**AIM OF THE TASK**
Return, word for word, only the lines of the data below that lie between the line with "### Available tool" and the line with "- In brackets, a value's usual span", those two lines included.

**COLLECTED DATA**

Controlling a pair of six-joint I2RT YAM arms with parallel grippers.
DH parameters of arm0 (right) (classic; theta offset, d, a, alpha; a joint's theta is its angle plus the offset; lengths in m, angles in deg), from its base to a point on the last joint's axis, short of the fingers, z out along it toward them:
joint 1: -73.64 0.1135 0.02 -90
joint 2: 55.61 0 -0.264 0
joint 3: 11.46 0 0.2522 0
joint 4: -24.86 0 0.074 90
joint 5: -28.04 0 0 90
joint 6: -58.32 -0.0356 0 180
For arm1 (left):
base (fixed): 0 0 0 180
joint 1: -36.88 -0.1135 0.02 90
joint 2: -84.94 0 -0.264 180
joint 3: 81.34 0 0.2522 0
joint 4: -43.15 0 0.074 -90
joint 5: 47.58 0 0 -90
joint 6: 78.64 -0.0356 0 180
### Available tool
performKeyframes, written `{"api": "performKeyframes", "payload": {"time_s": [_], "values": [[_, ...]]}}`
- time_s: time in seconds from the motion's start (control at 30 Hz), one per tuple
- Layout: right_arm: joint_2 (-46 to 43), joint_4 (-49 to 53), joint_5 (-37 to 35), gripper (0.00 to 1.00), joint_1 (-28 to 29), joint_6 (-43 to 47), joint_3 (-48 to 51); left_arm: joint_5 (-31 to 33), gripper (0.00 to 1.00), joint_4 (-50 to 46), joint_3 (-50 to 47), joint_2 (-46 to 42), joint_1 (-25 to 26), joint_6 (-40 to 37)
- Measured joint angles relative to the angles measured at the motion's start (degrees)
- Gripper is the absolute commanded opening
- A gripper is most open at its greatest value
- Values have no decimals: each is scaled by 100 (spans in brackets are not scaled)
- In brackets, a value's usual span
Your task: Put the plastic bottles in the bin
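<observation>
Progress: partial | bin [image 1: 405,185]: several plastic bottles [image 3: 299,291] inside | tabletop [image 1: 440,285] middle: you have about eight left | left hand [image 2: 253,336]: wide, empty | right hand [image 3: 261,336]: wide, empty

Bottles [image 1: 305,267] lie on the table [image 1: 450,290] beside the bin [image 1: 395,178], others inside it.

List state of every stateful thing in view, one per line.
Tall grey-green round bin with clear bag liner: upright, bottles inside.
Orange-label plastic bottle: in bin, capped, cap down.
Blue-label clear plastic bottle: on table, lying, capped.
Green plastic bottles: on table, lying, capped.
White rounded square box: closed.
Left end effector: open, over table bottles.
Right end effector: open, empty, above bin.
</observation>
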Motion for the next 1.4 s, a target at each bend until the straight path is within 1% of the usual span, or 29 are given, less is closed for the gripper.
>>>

**EXERCISE OUTPUT**
### Available tool
performKeyframes, written `{"api": "performKeyframes", "payload": {"time_s": [_], "values": [[_, ...]]}}`
- time_s: time in seconds from the motion's start (control at 30 Hz), one per tuple
- Layout: right_arm: joint_2 (-46 to 43), joint_4 (-49 to 53), joint_5 (-37 to 35), gripper (0.00 to 1.00), joint_1 (-28 to 29), joint_6 (-43 to 47), joint_3 (-48 to 51); left_arm: joint_5 (-31 to 33), gripper (0.00 to 1.00), joint_4 (-50 to 46), joint_3 (-50 to 47), joint_2 (-46 to 42), joint_1 (-25 to 26), joint_6 (-40 to 37)
- Measured joint angles relative to the angles measured at the motion's start (degrees)
- Gripper is the absolute commanded opening
- A gripper is most open at its greatest value
- Values have no decimals: each is scaled by 100 (spans in brackets are not scaled)
- In brackets, a value's usual span

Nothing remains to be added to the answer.